Is there a reason you want her to be bell-trained? From what I remember of Mia, she gives you a consistent cue when she needs to pee, right? The biggest thing to remember is that the bell is a form of communication. 

Instead of retyping everything, here's a link to a thread that may help:
http://spoiledmaltese.com/forum/54-maltese-training/120044-bell-potty-training.html

Owen has been with us barely 2months and he knows to ring the bell. He learned more quickly than Obi since Obi was more cautious of the bell at first.


----------



## casa verde maltese (Apr 7, 2007)

treats and consistency and commitment! I had bells and my daughter hated them and hid them.. so - Atticus just barks at the door.


----------



## nwyant1946 (Jan 2, 2013)

hoaloha said:


> Is there a reason you want her to be bell-trained? From what I remember of Mia, she gives you a consistent cue when she needs to pee, right? The biggest thing to remember is that the bell is a form of communication.
> 
> Instead of retyping everything, here's a link to a thread that may help:
> http://spoiledmaltese.com/forum/54-maltese-training/120044-bell-potty-training.html
> ...


*I guess I just liked the idea of the bells. She does bring me a toy when she has to go out and can get really persistent if I don't take the hint. I guess I should just let it go....but the bells are so cute...LOL*


----------



## Yogi's Mom (Jan 6, 2013)

*Oh Mommy You always DO the best of everything for her.*
*If It does not work Heck with it. Shes Good about going out anyways.*
*Nickee******
*Hows the grooming table working Nancy I should have bought one also. I Found someone who might come to the house to groom him.*
*Iam Having trouble driving again.*


----------



## maggie's mommy (Mar 12, 2006)

I have never used bells so I'm no help. Maggie scratches at the door or sometimes she just stands at the door and looks at me. If I don't pay attention at first, she will either lay down and wait for me to get up or, if it's urgent, she will run to me and then run back to the door. I move pretty quickly when she does that.


----------



## CrystalAndZoe (Jul 11, 2006)

Oh you don't ever want to take their paw and make them hit the bells. This could make them fearful of the bells. It's best to do it in steps so you don't confuse them and over do it right off the bat. First treat for them just touching the bell (whether it's with their paw or nose or whatever). Usually curiosity takes care of this one. But sometimes you may need to put a bit of peanut butter on the bells. If they seem fearful of the bells sometimes you have to slow it way down and treat them for just looking at the bells or going near the bells and build up from there. I really encourage you to look at the link from Karen Pryor in the thread that Marisa suggested. :thumbsup:

I'm training Callie to ring bells and we started off by first just teaching her to ring the bell no where near where we have them normally in the house. We didn't start to try and get her to associate it with going outside until she was consistently ringing the bell.

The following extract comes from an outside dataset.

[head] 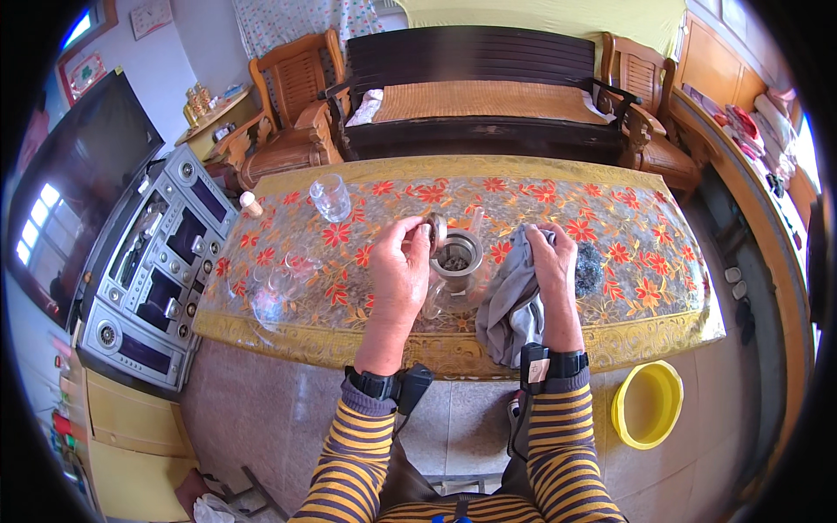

Here's a video of Callie learning to ring her doorbell. But you can use the same technique with Poochie Bells. We do clicker training so we click and treat when she rang the bell.


----------



## casa verde maltese (Apr 7, 2007)

Crystal&Zoe said:


> Oh you don't ever want to take their paw and make them hit the bells. This could make them fearful of the bells. It's best to do it in steps so you don't confuse them and over do it right off the bat. First treat for them just touching the bell (whether it's with their paw or nose or whatever). Usually curiosity takes care of this one. But sometimes you may need to put a bit of peanut butter on the bells. If they seem fearful of the bells sometimes you have to slow it way down and treat them for just looking at the bells or going near the bells and build up from there. I really encourage you to look at the link from Karen Pryor in the thread that Marisa suggested. :thumbsup:
> 
> I'm training Callie to ring bells and we started off by first just teaching her to ring the bell no where near where we have them normally in the house. We didn't start to try and get her to associate it with going outside until she was consistently ringing the bell.
> 
> ...


Love the VIDEO!!
thanks for the tips!


----------



## nwyant1946 (Jan 2, 2013)

*After reading up on this, I think I dove into it thinking it would be cute. But, as it was pointed out to me, Mia is very consistent with bringing a toy to me to let me know she needs to go out. And will bark if I'm not quick enough. So, I think the bells can go..*

*Does anyone want bells....??? No charge...just PM me your address and I will mail them off to you...*


----------



## Pickles' Mama (Mar 27, 2013)

OMG I love that door bell. Is the door bell small, or is it remote controlled by the button? I can't wait til you have these up!!!!


----------



## CrystalAndZoe (Jul 11, 2006)

Pickles' Mama said:


> OMG I love that door bell. Is the door bell small, or is it remote controlled by the button? I can't wait til you have these up!!!!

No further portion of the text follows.